Getting a Python app running on your laptop is step one. Getting it running reliably in the cloud, accessible to the world, is step two — and it's where many beginners get stuck.

This guide demystifies AWS deployment for Python apps. I'll cover the main options (EC2, Lambda, Elastic Beanstalk), give you working commands, and tell you honestly when simpler alternatives are better.


Before AWS: Should You Use AWS?

AWS is powerful, but it's not always the right choice for beginners. Let me be direct:

Consider Railway, Render, or Fly.io first if:

  • You're deploying a hobby project or portfolio piece
  • You want to deploy in under 10 minutes without learning AWS
  • You don't specifically need AWS for a job or project requirement

Use AWS if:

  • Your team or employer uses AWS
  • You need specific AWS services (RDS, S3, SQS)
  • You're learning AWS for career reasons
  • Your app needs to scale significantly

For a portfolio project, Railway or Render gives you a live URL in 5 minutes. AWS gives you the same result in 30–60 minutes with more configuration. Know your goal before choosing.


Option 1: AWS Lambda (Serverless Python)

Lambda runs Python functions in response to events — HTTP requests, scheduled triggers, file uploads. You don't manage any servers.

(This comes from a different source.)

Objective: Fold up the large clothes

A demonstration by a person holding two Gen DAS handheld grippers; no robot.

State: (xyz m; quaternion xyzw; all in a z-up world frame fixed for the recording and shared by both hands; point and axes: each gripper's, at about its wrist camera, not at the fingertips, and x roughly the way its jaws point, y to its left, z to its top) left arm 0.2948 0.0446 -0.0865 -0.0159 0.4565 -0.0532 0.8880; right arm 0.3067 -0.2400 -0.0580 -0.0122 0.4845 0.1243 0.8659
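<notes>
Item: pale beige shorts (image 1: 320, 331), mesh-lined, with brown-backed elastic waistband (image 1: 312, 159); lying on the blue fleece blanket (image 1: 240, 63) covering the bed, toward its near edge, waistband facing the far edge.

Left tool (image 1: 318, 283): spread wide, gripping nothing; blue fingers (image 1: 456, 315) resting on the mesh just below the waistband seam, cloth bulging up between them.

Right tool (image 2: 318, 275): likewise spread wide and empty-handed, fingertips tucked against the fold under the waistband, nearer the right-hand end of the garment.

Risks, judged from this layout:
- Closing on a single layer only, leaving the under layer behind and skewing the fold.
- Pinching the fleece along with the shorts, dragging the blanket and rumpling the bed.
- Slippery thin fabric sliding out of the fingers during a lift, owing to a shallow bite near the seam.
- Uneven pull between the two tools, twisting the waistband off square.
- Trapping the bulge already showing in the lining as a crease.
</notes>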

Deploying a Simple FastAPI App to Lambda

# main.py
from fastapi import FastAPI
from mangum import Mangum

app = FastAPI()

@app.get("/")
def root():
    return {"message": "Running on Lambda"}

@app.get("/hello/{name}")
def hello(name: str):
    return {"message": f"Hello, {name}!"}

# Mangum wraps FastAPI for Lambda
handler = Mangum(app)

Deployment with AWS SAM

# Install AWS CLI and SAM CLI
pip install aws-sam-cli

Create template.yaml:

AWSTemplateFormatVersion: '2010-09-09'
Transform: AWS::Serverless-2016-10-31

Resources:
  PythonApi:
    Type: AWS::Serverless::Function
    Properties:
      CodeUri: .
      Handler: main.handler
      Runtime: python3.11
      MemorySize: 256
      Timeout: 30
      Events:
        Api:
          Type: HttpApi
          Properties:
            Path: /{proxy+}
            Method: ANY

Create requirements.txt:

fastapi
mangum

Deploy:

sam build
sam deploy --guided

SAM will ask for a stack name, region, and confirmation. After deployment, you'll receive an API URL.

Limitations of Lambda:

  • Cold starts (first request after ~5 minutes idle is slower — 500ms–2s)
  • 15 minute maximum execution time
  • Local file system is read-only (use S3 for file storage)
  • 10GB maximum package size

Option 2: EC2 (Virtual Machine)

EC2 gives you a full virtual machine. More control, more setup, always running.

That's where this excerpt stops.